Your body then weeds out the B cells that produce antibodies that stick to the molecules that are normally floating around in your body, the "self" molecules. If it doesn't do this properly, you get an autoimmune disease. If you have any sort of foreign proteins/substances in your blood (like from, say, a virus or bacteria) then other immune cells will start grabbing those up and showing them to B cells.
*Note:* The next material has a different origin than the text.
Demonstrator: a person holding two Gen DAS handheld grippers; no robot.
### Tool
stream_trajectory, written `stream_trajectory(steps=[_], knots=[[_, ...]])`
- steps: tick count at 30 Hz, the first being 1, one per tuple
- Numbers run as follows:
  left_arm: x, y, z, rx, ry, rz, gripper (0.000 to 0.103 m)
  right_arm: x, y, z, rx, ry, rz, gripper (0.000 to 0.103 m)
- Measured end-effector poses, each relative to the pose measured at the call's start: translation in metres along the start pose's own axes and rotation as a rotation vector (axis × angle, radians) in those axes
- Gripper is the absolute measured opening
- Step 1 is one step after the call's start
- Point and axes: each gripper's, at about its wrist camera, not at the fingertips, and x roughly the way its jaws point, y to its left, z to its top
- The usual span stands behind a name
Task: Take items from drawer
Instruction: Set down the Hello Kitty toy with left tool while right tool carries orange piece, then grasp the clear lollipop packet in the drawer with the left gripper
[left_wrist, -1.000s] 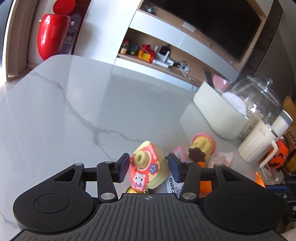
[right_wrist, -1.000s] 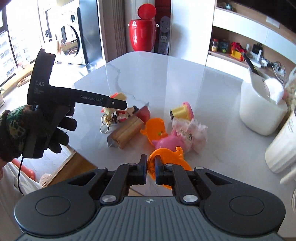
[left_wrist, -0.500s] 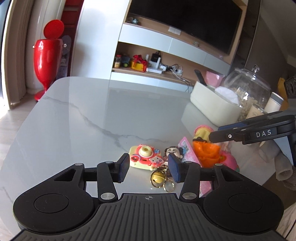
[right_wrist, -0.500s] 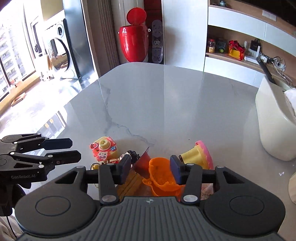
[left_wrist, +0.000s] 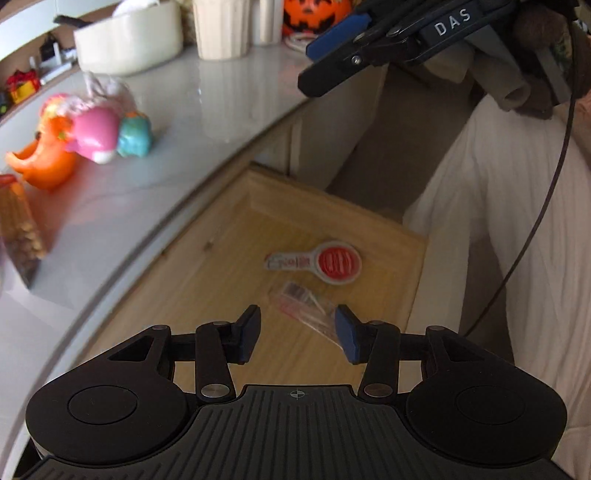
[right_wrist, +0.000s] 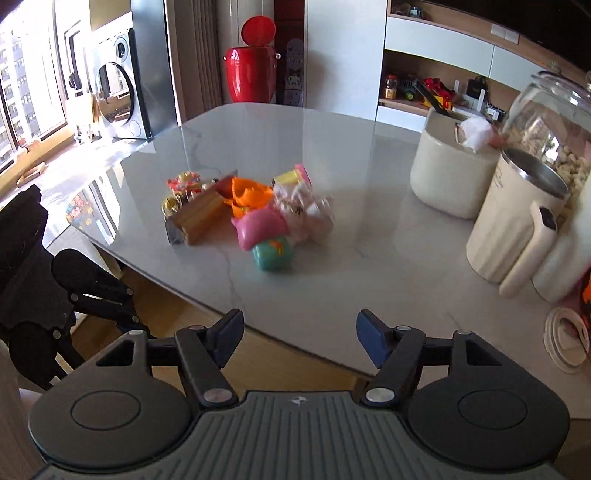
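The left gripper (left_wrist: 297, 334) hangs over the open wooden drawer (left_wrist: 236, 266) with its jaws spread and nothing between the pads. Just beyond its right pad, on the drawer floor, lies a small clear packet (left_wrist: 306, 304) with reddish contents; blur keeps its contents from being read, and its near end runs behind that pad. A little farther in lies a flat white tool with a round red head (left_wrist: 317, 263), apart from the packet.

The right gripper (right_wrist: 299, 338) is over the near edge of the marble worktop (right_wrist: 369, 266); its jaws are opening and hold nothing. In the left wrist view it shows at the top right, cut off by the frame, with a gloved hand (left_wrist: 546, 40) behind it.

Out on the worktop sits a loose heap of toys: an orange shell (right_wrist: 249, 194), a pink piece (right_wrist: 260, 225), a teal one (right_wrist: 273, 251), a crumpled clear bag (right_wrist: 306, 210) and a snack packet (right_wrist: 197, 218). They overlap, so the ones at the back are hard to make out. A cream tub (right_wrist: 448, 177), a cream jug (right_wrist: 513, 229) and a glass jar (right_wrist: 554, 122) stand well to the right, the jar cut by the frame.
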Motion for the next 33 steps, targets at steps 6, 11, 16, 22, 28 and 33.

Because there are so many B cells with so many random receptors, at least *some* will latch on to this substance.
Once a B cell has latched on to a substance, it starts multiplying and, after more complex stuff I'm not describing here, eventually you have a bunch of B cells descended from that one which all produce antibodies similar to that original one that latched on to the substance. Those antibodies can not only directly interfere with the function of a virus or bacteria, they can also flag cells infected by it for destruction.
And this is just talking about B cell immunity!
But anyway, to TL;DR it: 1) each immune cell attacks a random specific substance 2) immune cells that happen to attack your own substances are eliminated by the body 3) when some pathogen invades you, immune cells that happen to attack it multiply in response
Really it's more akin to natural selection than thought. A beetle doesn't think "I need to grow these wings to get better adapted to my environment", instead it's the beetles with the right wings that survive and multiply. Similarly, the immune system cells don't think "that's a pathogen, I need to make this receptor to attack it" instead the cells that do the best job of attacking multiply.
Comment by cburgess7 at 09/03/2022 at 20:00 UTC
0 upvotes, 0 direct replies
This is incredibly informative. Thank you.